Bullying, stalking, body-shaming and such other attacks on young girls are not confined to the physical world but are routine in the cyber sphere, too.

Vasudeva Varma, Head of Information Retrieval and Extraction Lab at the International Institute of Information Technology, Hyderbad (IIIT-H), says that one reason for 35-40 per cent of pre-teen girls feeling low and unhappy is the time they spend in the cyber world.

“About 20 per cent of them are clinically depressed, necessitating medical intervention,” he adds.

Leveraging NLP tools

To help them fight the cyber world toxicity, IIIT-H has launched Project Angel that seeks to use NLP (Natural Language Processing) tools to build a ‘resident angel’ for their smart devices. “It will be in the form of a regular user of a social media platform.

“When you follow it, it will look for objectionable content categorised as bullying or stalking with objectionable language, and will alert you,” he says.

“It will step in to protect the girls from online toxicity and steer them towards positivity with appropriate reading recommendations,” he says.

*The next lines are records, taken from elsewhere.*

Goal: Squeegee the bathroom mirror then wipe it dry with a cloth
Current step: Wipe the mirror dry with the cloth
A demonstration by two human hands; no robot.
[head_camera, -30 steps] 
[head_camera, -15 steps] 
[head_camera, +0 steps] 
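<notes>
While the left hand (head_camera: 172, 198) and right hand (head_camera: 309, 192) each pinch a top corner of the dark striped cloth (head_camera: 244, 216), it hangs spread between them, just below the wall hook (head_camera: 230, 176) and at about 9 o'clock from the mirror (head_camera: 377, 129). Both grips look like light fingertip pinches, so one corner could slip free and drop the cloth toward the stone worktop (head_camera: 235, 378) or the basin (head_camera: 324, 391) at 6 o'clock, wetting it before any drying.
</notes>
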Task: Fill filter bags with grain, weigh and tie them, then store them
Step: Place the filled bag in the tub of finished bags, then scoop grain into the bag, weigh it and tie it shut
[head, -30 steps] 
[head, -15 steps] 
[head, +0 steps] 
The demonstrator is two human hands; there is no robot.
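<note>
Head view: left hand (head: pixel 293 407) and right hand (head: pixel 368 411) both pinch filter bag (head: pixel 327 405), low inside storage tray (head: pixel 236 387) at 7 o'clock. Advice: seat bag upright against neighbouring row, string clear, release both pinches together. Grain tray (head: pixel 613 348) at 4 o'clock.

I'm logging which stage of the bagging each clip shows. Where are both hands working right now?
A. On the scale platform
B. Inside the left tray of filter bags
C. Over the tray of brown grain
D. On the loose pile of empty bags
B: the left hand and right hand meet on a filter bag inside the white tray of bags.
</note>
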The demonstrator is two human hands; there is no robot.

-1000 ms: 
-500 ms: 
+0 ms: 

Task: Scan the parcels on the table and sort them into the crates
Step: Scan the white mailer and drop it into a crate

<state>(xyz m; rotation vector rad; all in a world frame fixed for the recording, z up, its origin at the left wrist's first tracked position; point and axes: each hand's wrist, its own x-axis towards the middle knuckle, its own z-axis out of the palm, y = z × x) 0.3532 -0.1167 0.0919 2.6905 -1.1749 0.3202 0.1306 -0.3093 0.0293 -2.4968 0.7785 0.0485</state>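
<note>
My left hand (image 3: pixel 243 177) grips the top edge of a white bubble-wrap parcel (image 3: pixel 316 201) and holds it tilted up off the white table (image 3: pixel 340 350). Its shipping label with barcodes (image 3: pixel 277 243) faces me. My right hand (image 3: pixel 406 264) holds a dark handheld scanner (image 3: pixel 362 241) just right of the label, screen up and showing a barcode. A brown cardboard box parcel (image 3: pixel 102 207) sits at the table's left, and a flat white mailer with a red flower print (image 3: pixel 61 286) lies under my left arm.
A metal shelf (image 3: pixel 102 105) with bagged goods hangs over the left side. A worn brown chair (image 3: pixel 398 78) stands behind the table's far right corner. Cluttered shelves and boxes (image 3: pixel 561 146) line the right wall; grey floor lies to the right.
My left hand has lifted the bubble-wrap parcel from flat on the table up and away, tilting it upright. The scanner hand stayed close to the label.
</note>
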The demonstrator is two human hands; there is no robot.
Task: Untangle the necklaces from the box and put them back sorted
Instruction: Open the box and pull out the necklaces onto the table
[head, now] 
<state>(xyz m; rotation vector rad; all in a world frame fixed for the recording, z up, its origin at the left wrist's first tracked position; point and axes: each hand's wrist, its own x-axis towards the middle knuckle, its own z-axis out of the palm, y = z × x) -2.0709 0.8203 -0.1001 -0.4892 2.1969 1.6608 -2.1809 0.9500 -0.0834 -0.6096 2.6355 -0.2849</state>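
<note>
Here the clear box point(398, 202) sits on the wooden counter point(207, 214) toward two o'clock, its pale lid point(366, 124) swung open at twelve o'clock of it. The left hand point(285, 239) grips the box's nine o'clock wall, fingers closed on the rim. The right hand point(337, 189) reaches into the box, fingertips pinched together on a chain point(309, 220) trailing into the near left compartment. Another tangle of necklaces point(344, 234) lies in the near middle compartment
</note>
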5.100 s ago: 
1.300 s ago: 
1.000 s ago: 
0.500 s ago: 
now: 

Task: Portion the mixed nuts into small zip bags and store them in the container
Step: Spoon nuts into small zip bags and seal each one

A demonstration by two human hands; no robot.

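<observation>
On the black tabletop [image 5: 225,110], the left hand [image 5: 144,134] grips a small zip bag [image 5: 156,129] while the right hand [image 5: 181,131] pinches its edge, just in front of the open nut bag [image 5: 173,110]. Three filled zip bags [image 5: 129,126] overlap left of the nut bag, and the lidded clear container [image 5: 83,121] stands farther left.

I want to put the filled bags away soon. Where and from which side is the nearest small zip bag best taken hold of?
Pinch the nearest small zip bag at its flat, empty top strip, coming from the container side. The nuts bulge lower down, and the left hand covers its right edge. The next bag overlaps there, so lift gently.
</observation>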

The researchers have begun working on fundamental building blocks such as detecting social biases online or toxicity in the form of body-shaming, the presence of echo chambers and sexual harassment.

“We are essentially building NLP toolsets or models to understand the language of teens across continents. In the first phase, the tool will smart-read the content and classify and categorise it,” he says.

Positive messages

The angel tool would look for positive vibes in the cyber world, capture and present them to the user. “What this means is that if positive messages are found on Twitter, we try to transfer that into an Instagram message so that the message will come from the ‘angel’ present on the Instagram network,” Varma says. With an anthropologist and a researcher at Adobe, whose field of interest is affective computing (a branch of computing that understands and develop systems that can interpret, process and stimulate emotions), on board, this multi-disciplinary project seeks to bring in novel insights and analyses of not just language in social media, but also images posted and shared online.

Researchers at IIIT-H are working on identifying toxic content online, which includes hate speech and sexist diction. The deep neural networks developed at the lab could detect online sexist comments, label and categorise them.